▶ Data block
------------------------------------
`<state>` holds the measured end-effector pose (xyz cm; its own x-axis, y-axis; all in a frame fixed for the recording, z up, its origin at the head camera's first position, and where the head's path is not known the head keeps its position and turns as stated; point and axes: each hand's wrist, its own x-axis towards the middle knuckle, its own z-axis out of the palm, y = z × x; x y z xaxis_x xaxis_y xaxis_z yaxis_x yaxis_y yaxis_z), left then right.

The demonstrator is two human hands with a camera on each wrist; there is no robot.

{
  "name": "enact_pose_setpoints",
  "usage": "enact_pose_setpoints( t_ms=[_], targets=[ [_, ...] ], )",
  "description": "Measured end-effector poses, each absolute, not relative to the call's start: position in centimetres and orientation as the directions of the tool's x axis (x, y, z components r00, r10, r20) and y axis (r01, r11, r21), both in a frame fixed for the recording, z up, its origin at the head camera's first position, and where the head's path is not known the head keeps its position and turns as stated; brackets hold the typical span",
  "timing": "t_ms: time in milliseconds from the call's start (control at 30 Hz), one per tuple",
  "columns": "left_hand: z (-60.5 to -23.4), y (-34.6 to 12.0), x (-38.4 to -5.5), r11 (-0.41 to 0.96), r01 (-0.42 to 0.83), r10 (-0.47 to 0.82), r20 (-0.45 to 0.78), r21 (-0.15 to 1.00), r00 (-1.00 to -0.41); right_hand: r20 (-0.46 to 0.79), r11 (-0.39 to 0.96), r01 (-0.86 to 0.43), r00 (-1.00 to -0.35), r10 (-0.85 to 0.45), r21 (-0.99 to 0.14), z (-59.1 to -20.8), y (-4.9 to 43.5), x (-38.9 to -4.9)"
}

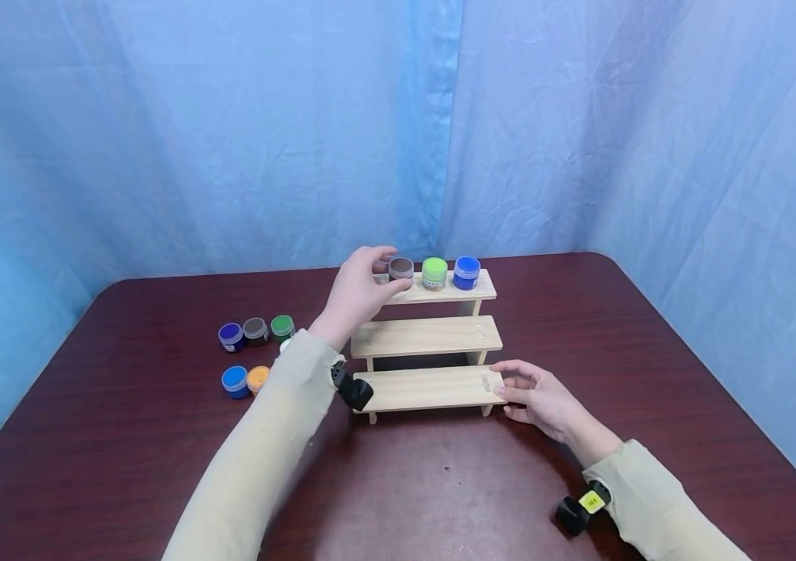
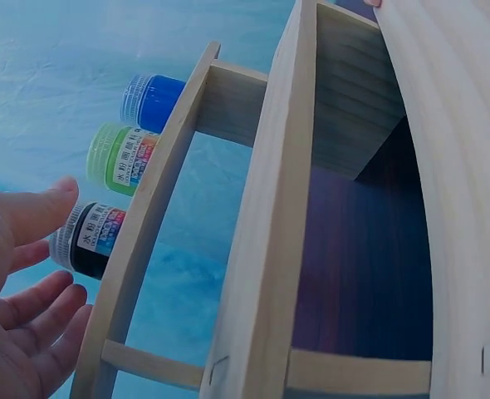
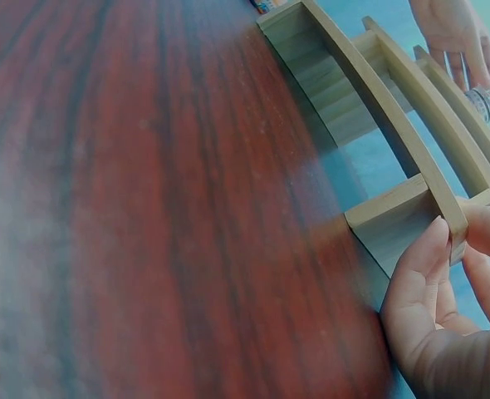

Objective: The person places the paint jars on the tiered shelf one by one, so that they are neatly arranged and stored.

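A three-tier wooden stand is on the table. Along its top tier are a dark brown paint jar, a light green paint jar and a blue paint jar. My left hand is around the brown jar; in the left wrist view, thumb and fingers are spread beside the jar's lid, seemingly without gripping it. At the right end of the lowest tier, my right hand pinches the board's edge between thumb and fingers, also visible in the right wrist view.
Left of the stand, a purple jar, a dark jar, a green jar, a blue jar and an orange jar sit on the dark red table. My left sleeve partly covers that group. Light blue curtains hang behind.
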<state>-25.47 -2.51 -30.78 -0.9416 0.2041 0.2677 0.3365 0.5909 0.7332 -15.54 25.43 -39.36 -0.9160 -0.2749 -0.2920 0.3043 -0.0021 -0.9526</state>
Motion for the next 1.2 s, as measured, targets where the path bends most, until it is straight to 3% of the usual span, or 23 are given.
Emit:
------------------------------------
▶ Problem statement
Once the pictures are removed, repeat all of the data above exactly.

▶ Answer space
`<state>` holds the measured end-effector pose (xyz cm; its own x-axis, y-axis; all in a frame fixed for the recording, z up, its origin at the head camera's first position, and where the head's path is not known the head keeps its position and turns as stated; point and axes: each hand's wrist, its own x-axis towards the middle knuckle, its own z-axis out of the palm, y = z × x; x y z xaxis_x xaxis_y xaxis_z yaxis_x yaxis_y yaxis_z), left then right.

The demonstrator is two human hands with a camera on each wrist; there is no robot.

{
  "name": "enact_pose_setpoints",
  "usage": "enact_pose_setpoints( t_ms=[_], targets=[ [_, ...] ], )",
  "description": "Measured end-effector poses, each absolute, not relative to the call's start: position in centimetres and orientation as the directions of the tool's x axis (x, y, z components r00, r10, r20) and y axis (r01, r11, r21), both in a frame fixed for the recording, z up, its origin at the head camera's first position, and where the head's path is not known the head keeps its position and turns as stated; brackets hold the typical span",
  "timing": "t_ms: time in milliseconds from the call's start (control at 30 Hz), one per tuple",
  "columns": "left_hand: z (-60.5 to -23.4), y (-34.6 to 12.0), x (-38.4 to -5.5), r11 (-0.41 to 0.96), r01 (-0.42 to 0.83), r10 (-0.47 to 0.82), r20 (-0.45 to 0.78), r21 (-0.15 to 1.00), r00 (-1.00 to -0.41); right_hand: r20 (-0.46 to 0.79), r11 (-0.39 to 0.96), r01 (-0.86 to 0.43), r00 (-1.00 to -0.35), r10 (-0.85 to 0.45), r21 (-0.99 to 0.14), z (-59.1 to -20.8), y (-4.9 to 43.5), x (-38.9 to -4.9)"
}


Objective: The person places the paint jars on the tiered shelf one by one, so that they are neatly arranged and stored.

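A three-tier wooden stand is on the table. Along its top tier are a dark brown paint jar, a light green paint jar and a blue paint jar. My left hand is around the brown jar; in the left wrist view, thumb and fingers are spread beside the jar's lid, seemingly without gripping it. At the right end of the lowest tier, my right hand pinches the board's edge between thumb and fingers, also visible in the right wrist view.
Left of the stand, a purple jar, a dark jar, a green jar, a blue jar and an orange jar sit on the dark red table. My left sleeve partly covers that group. Light blue curtains hang behind.
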<state>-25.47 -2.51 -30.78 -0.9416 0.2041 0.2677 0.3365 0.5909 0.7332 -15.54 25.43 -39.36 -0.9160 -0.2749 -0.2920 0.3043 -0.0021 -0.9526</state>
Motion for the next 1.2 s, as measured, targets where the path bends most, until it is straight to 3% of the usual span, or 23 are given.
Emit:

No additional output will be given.